> **TASK PROMPT**
In the entries that follow, repeat exactly the lines from the one that has "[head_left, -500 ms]" through the one that has "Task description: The", but omit pictures.

====

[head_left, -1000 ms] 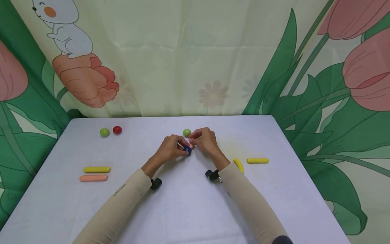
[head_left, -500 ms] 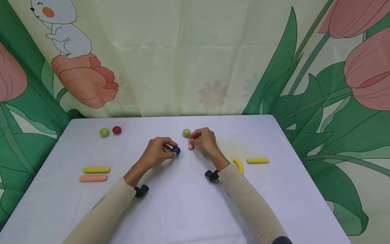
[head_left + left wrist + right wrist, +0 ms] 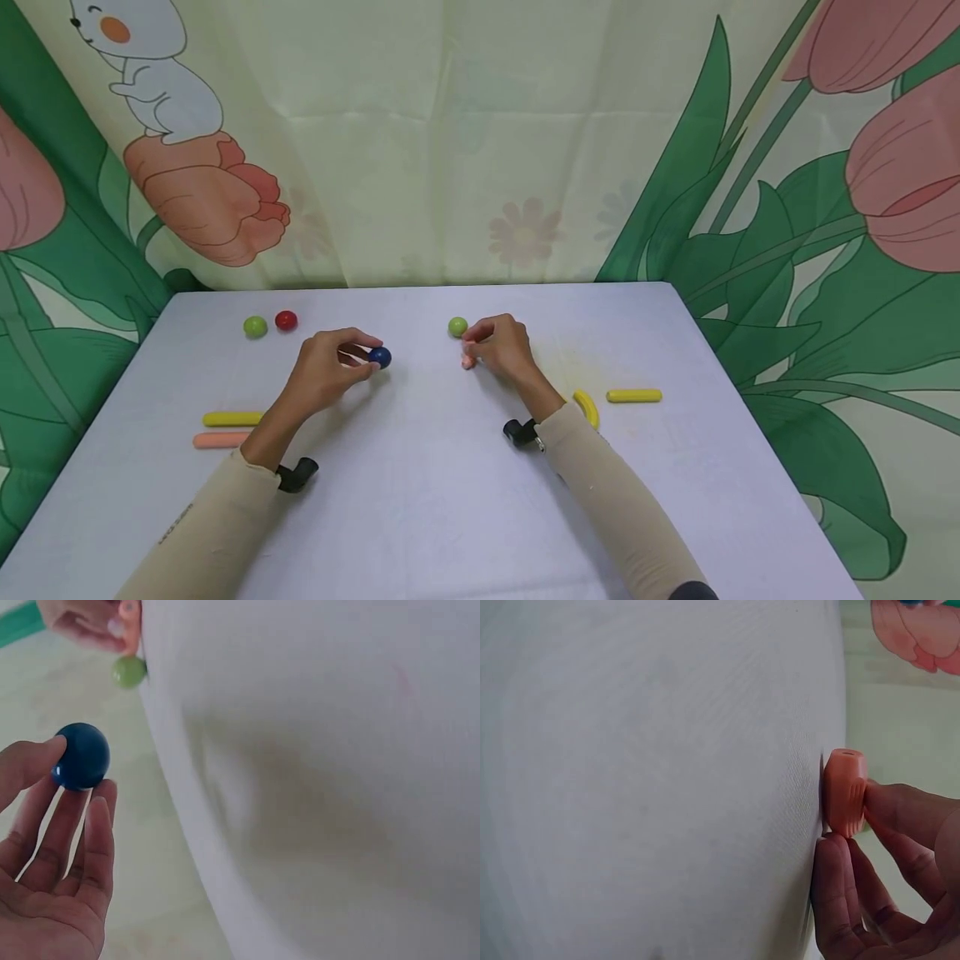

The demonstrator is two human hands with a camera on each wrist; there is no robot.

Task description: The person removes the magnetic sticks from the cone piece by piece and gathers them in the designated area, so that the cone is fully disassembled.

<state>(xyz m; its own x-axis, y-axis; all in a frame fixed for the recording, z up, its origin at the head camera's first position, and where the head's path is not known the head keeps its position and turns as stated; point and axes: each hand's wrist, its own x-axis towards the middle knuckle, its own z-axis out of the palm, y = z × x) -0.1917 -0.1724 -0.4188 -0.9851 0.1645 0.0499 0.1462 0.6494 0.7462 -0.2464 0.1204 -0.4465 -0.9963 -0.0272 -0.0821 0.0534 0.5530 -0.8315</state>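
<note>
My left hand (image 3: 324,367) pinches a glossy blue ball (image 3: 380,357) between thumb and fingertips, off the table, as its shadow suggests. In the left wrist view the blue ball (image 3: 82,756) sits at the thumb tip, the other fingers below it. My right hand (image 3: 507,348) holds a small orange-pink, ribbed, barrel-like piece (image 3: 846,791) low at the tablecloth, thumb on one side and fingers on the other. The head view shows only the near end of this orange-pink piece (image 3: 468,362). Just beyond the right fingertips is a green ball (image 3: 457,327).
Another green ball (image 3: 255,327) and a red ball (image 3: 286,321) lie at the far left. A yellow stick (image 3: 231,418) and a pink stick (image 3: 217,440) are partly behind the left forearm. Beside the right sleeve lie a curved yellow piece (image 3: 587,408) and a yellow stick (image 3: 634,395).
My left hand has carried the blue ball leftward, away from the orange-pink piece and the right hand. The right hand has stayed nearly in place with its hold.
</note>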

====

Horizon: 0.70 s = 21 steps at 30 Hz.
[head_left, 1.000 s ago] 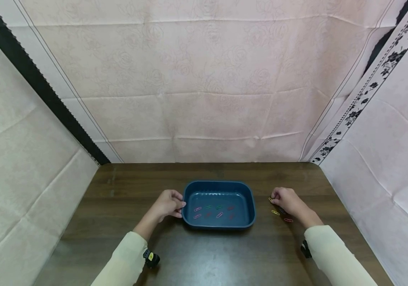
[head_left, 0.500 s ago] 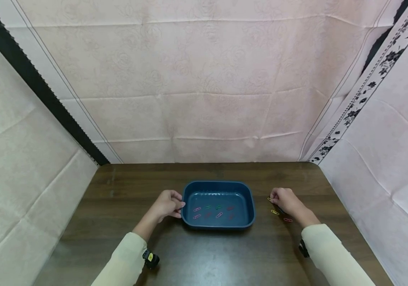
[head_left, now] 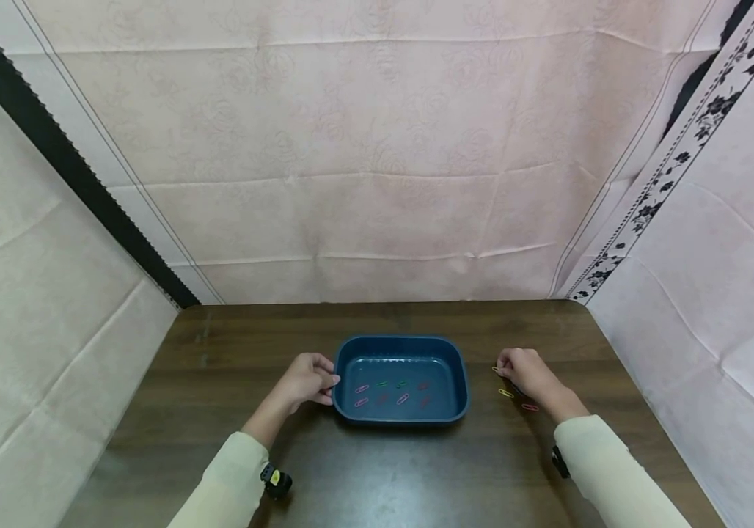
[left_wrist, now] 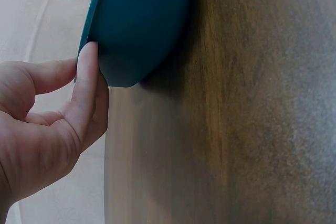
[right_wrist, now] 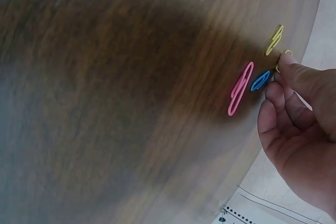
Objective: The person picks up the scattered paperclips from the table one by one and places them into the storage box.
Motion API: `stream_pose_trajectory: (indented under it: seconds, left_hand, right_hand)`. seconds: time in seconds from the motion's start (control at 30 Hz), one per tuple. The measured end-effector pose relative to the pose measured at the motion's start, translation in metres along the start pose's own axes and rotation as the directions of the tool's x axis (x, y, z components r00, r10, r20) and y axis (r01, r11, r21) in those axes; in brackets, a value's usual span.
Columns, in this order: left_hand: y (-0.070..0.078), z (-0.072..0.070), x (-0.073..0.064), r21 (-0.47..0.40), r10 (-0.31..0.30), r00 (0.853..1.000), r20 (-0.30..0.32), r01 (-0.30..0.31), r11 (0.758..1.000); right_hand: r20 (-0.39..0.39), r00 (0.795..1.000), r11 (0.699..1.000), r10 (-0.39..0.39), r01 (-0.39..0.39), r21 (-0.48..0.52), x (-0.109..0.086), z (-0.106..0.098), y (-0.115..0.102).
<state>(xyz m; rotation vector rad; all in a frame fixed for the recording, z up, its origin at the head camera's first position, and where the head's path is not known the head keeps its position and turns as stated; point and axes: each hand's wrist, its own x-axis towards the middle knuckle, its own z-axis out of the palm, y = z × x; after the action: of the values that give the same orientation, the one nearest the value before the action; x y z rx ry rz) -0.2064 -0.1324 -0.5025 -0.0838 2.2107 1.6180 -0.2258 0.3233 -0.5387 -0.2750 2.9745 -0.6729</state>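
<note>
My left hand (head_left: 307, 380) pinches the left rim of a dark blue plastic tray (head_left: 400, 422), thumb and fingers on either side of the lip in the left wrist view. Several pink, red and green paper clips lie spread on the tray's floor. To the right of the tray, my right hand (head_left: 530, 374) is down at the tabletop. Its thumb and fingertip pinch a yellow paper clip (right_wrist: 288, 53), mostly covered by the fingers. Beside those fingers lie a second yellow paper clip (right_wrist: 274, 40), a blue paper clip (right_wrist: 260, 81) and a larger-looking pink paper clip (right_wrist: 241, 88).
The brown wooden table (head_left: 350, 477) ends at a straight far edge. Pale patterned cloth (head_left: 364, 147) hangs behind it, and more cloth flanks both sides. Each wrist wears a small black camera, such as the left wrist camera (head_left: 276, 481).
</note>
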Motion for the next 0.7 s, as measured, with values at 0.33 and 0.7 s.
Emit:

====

> **TASK RESPONSE**
[head_left, -500 ms] 
[head_left + left wrist + right wrist, +0 ms] 

The demonstrator is two human hands with a camera on each wrist; there is no robot.

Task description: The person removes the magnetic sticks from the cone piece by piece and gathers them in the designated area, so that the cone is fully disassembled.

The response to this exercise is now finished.